I am new to this and found comfort reading some of the existing posts.
Last night I caught my husband out. While reviewing paperwork for our remortgage I noticed the exisitng debt he had declared, two loans totalling over £20,000! To my knowledge we had no debt and when i asked him about it he tried to fob me off telling me he had got them to pay VAT and tax bills (he is self employed). He trys to take advantage of my terrible memory, but not this time as could recall him telling me how he had paid these and even prided himself on being so organised and responsible!
Several hours of lies later he tells me he is gambling again. I am devastated. Five years ago I caught him gambling and he got help, which I supported him through out, and has assured me this is a thing of the past. What hurts the most is the double life he has been leading, visiting casino's etc without me knowing. I feel like he's cheated on me. He works away and we talk and text many times through out the day. He has obviously fobbed me of saying he was in bed, or in a hotel, when he was actually in the casino. I feel so stupid and humiliated. What is worse is I am financially dependent on him after giving up work to return to full time education. I can't stop thinking of the lies and deceit and really don't know what to do.
Hi PB111
I really sorry to read what you're going through. I've been there too. I'm very familiar with the feelings you describe and know how painful they are.

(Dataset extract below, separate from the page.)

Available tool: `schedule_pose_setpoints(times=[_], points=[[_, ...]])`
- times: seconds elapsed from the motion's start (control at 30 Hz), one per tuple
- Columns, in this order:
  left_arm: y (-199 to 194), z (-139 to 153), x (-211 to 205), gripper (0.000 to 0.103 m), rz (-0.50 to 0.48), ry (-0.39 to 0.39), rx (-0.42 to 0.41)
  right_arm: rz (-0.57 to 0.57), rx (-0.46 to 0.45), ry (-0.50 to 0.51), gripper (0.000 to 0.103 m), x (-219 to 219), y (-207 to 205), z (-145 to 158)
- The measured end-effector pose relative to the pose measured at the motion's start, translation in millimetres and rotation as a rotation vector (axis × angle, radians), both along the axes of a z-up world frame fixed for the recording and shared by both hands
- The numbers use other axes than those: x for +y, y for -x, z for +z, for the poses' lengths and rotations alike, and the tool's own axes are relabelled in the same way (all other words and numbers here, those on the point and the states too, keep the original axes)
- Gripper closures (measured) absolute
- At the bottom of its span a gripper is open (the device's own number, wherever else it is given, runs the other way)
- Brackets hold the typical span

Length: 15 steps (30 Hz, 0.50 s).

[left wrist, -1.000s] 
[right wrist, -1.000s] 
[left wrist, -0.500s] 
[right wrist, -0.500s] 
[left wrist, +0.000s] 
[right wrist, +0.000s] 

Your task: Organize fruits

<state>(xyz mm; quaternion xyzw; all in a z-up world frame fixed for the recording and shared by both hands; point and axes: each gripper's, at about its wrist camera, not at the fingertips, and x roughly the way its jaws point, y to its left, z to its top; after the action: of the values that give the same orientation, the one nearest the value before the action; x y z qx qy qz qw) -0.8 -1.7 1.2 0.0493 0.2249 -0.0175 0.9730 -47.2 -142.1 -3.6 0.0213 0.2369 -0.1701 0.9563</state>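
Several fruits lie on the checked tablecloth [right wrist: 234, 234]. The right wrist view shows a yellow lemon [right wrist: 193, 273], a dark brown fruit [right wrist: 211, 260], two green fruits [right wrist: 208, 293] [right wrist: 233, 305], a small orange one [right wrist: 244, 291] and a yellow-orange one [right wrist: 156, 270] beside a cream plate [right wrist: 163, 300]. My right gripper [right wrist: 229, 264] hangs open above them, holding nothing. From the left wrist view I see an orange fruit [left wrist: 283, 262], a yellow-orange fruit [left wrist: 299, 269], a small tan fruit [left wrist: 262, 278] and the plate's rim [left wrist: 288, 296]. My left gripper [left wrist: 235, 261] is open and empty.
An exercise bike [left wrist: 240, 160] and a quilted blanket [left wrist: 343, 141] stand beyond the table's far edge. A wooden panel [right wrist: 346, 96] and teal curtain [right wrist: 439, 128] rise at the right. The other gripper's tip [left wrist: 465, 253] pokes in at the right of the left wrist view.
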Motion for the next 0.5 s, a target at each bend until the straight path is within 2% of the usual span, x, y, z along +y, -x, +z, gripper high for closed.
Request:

You don't need to do anything immediately. Take your time to digest it all and get support for you. Rant on here if you need to! I've found it really useful and still do. Try to take some time for you.
Hi, PB111,
Sorry to hear it. I also felt betrayed, the equivalent of him running off with the secretary but the lies take a different direction. And it's a lot more expensive. We are indeed taken for mugs but if he's finally admitted that he's gambling again, that's a start. Will he take measures to stop? Let you have financial control? Self exclude from the casinos? Return to GA?
Presumably you know from last time that you didn't make him gamble but you can't make him stop. Also, gambling is progressive, it gets worse so however horrible, don't ignore it in the hope it will go away.
For you, it's a question of coping, of adjusting so that your happiness and peace of mind are not determined by his addiction. There's also a lot of advice on the forum about protecting your financial interests. nb change passwords if required. If your home is in joint names, you'll be responsible for the mortgage too, take legal advice.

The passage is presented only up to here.